◆ Assignment: Every line from the one containing "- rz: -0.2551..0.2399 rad" to the one containing "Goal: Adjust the" in the records below, both included, must be set down exactly, and no other line.

### Given data ###

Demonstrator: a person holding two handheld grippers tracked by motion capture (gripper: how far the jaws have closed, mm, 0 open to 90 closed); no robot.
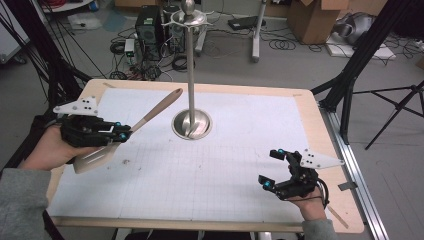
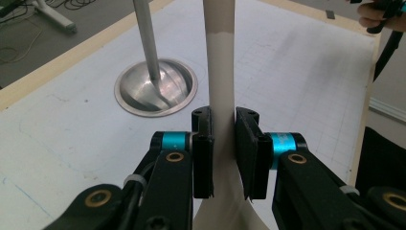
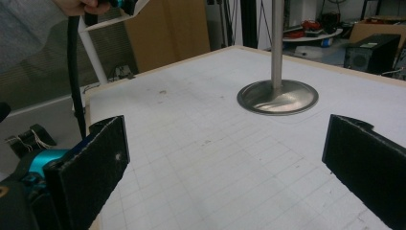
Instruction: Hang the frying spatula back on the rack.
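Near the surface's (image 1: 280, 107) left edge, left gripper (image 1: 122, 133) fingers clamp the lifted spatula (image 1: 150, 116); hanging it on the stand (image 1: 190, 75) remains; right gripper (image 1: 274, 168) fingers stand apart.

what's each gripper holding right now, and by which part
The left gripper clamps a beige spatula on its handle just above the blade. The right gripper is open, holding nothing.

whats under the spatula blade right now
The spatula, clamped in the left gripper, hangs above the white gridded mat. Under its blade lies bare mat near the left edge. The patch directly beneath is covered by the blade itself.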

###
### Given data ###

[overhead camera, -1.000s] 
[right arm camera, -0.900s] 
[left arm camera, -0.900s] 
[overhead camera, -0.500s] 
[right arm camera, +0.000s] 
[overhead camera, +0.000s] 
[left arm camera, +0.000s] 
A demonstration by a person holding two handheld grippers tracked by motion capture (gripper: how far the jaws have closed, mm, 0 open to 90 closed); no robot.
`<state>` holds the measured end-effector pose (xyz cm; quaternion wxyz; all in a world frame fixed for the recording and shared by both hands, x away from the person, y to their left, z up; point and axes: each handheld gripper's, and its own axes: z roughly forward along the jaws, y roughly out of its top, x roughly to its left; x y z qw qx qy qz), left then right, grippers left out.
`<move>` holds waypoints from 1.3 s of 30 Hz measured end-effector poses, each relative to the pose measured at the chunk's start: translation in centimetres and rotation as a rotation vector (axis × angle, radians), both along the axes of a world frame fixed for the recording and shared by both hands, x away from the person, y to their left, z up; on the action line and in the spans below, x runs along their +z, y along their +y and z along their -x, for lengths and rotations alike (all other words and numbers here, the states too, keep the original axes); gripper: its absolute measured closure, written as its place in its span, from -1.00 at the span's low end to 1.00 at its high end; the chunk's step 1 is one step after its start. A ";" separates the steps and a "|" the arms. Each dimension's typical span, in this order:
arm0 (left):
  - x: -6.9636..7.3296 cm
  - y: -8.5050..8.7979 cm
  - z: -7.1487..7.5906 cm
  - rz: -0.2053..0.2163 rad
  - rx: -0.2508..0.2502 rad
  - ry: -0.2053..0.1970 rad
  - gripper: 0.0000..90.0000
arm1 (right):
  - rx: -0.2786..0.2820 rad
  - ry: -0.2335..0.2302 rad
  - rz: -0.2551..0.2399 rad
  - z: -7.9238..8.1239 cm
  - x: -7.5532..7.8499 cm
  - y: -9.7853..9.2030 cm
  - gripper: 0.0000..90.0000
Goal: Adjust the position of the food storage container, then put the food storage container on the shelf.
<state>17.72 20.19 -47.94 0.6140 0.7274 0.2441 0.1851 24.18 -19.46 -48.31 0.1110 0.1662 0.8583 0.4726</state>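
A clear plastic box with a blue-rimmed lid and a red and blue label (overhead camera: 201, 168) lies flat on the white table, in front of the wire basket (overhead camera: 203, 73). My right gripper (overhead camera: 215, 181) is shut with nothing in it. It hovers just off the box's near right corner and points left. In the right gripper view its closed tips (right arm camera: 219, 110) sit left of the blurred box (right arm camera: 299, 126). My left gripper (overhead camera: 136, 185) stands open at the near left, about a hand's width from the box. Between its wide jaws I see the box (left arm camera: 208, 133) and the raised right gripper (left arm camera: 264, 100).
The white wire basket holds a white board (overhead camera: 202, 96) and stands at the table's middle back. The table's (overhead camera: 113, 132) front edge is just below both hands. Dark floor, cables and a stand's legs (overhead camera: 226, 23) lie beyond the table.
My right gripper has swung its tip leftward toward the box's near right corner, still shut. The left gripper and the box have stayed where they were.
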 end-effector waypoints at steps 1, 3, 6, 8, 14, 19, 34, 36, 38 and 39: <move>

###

◆ Your response:
  - rz: -0.2551..0.2399 rad
  - z: -7.9238..8.1239 cm
  - x: -7.5532..7.8499 cm
  - y: -9.7853..9.2030 cm
  - gripper: 0.0000..90.0000
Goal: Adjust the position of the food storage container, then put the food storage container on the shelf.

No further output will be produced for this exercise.